WORK TO BE COMPLETED:
Copy each line of the records below that has "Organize" in it.

EXERCISE INPUTS:
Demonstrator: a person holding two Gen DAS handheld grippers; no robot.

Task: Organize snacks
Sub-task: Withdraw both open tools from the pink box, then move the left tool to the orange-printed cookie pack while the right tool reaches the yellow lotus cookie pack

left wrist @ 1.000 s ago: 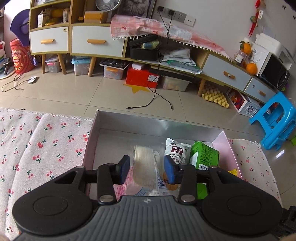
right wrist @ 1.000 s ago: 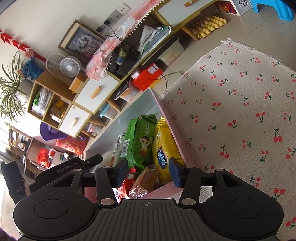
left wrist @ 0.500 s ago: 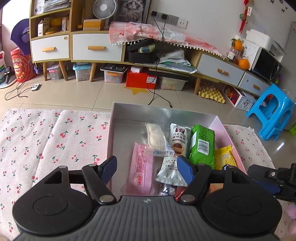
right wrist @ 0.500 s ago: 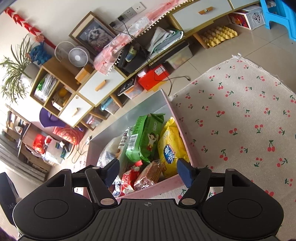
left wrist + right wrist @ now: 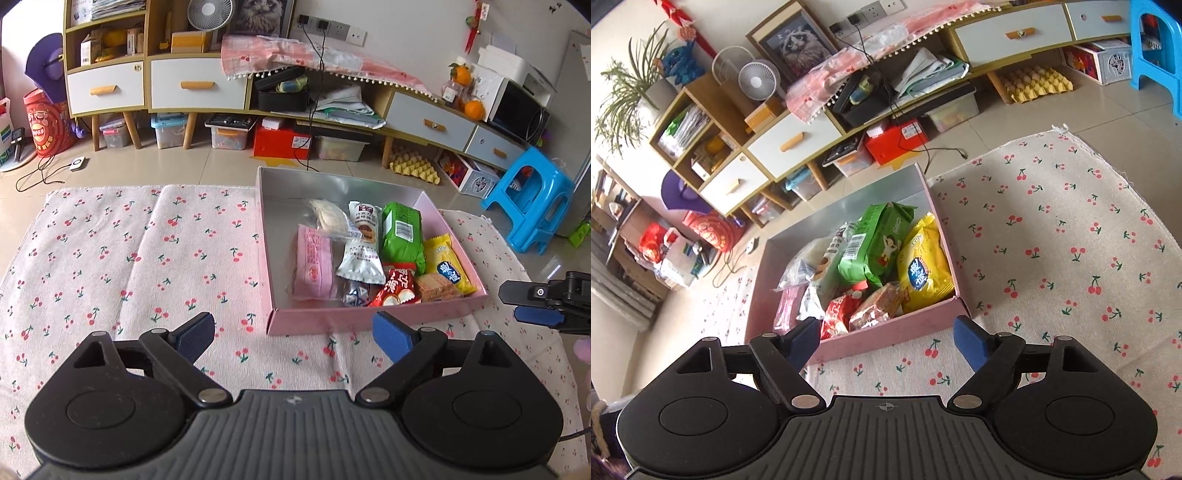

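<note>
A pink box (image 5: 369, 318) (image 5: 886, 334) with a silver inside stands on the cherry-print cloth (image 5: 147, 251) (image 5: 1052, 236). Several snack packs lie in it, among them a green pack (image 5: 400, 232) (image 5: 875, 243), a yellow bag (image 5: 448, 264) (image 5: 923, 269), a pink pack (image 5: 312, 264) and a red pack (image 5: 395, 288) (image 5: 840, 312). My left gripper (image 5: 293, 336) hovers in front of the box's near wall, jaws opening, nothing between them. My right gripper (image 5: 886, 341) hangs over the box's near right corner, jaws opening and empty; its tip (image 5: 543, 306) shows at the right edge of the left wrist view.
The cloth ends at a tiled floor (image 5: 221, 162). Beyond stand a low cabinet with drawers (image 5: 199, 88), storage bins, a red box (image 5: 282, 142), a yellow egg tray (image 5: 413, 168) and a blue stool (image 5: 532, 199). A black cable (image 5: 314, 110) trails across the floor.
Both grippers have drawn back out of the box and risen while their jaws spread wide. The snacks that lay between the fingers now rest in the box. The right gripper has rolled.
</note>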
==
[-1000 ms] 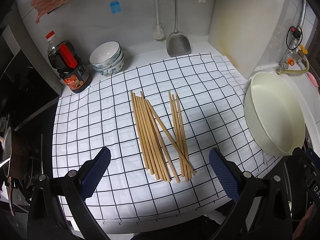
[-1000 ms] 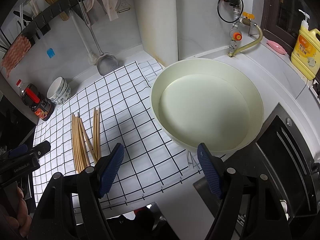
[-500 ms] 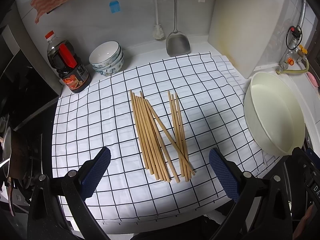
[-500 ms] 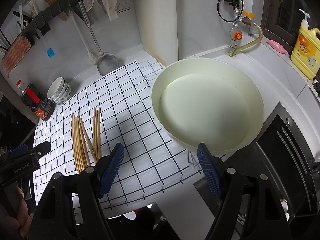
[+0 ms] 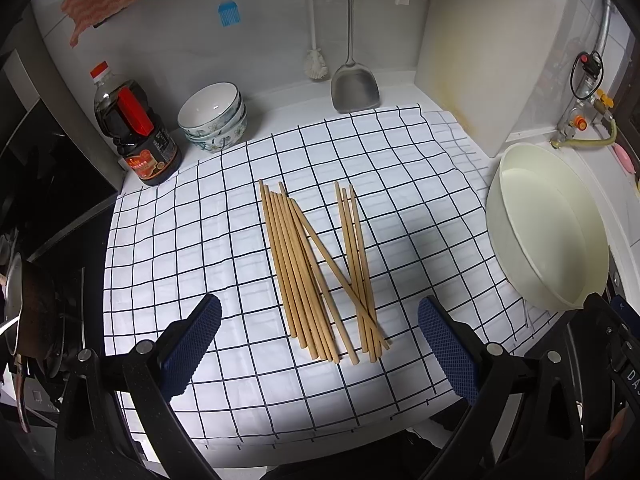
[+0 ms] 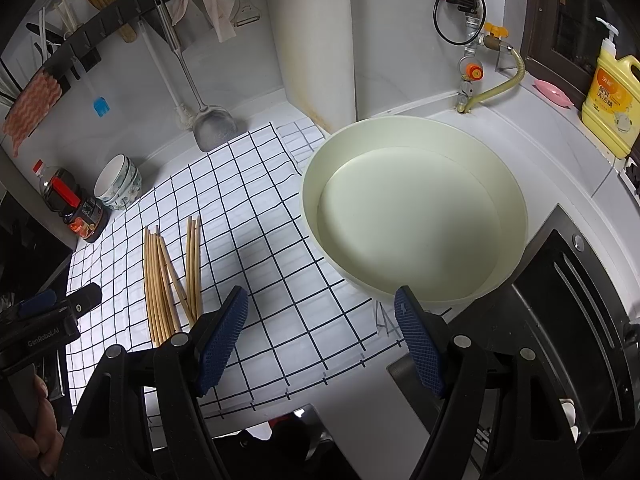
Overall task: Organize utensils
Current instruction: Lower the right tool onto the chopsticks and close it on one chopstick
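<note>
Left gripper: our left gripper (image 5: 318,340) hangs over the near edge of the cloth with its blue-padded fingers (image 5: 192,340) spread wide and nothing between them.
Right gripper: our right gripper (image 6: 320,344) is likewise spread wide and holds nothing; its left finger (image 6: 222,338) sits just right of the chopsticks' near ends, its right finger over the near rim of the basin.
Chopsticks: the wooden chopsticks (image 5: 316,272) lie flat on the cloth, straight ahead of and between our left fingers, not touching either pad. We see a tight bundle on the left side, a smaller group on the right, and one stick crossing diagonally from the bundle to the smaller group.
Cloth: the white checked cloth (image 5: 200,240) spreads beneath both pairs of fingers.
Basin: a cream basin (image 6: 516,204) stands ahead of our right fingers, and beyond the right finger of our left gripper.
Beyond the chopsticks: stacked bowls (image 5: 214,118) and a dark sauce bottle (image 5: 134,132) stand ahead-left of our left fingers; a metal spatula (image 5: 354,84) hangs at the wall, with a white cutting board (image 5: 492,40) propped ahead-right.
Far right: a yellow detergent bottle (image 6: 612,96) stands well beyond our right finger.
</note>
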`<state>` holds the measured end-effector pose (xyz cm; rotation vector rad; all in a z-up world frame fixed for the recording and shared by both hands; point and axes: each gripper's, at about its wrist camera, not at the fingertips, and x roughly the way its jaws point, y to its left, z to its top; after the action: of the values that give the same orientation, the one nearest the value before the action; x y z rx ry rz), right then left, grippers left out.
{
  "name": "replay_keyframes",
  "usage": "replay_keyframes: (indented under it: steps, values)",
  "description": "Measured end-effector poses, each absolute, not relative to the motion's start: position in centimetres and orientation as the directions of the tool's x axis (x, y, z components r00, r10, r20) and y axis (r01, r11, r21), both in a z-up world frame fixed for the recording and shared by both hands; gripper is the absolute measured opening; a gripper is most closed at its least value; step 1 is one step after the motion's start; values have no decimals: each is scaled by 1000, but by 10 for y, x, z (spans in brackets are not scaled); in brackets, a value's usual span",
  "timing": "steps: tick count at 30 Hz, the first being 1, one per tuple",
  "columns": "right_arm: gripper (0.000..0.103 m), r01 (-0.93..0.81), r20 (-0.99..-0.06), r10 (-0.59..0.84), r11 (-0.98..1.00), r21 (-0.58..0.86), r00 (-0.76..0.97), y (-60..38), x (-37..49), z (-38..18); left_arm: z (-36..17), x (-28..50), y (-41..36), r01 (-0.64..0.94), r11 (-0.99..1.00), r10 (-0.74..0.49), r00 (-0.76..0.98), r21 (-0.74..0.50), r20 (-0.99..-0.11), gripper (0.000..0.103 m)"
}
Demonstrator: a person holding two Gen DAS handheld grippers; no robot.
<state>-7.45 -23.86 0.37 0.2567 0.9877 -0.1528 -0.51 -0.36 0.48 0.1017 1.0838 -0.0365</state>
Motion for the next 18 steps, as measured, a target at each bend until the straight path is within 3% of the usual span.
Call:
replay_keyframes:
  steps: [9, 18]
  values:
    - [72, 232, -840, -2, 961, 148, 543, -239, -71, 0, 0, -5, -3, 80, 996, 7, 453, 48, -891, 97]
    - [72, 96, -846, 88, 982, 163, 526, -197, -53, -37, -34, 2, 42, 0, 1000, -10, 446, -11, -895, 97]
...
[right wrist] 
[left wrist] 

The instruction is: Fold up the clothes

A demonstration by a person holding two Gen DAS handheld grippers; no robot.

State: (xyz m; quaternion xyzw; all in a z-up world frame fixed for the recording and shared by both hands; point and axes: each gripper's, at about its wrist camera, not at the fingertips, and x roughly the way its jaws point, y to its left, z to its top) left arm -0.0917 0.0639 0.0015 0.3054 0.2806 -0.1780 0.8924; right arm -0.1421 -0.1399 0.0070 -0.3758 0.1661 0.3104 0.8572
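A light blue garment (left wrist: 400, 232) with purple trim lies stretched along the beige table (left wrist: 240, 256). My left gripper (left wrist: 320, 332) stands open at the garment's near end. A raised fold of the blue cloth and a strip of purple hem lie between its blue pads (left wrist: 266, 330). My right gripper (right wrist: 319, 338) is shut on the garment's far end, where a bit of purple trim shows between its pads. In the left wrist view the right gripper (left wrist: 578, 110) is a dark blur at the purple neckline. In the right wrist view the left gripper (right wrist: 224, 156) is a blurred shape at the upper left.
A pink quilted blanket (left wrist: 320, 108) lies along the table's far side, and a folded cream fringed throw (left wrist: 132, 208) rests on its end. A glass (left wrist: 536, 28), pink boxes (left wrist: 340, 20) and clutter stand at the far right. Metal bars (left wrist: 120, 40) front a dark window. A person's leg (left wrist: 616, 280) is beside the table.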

SOLUTION TO THE EXERCISE:
Task: Organize snacks
Overall task: Organize utensils

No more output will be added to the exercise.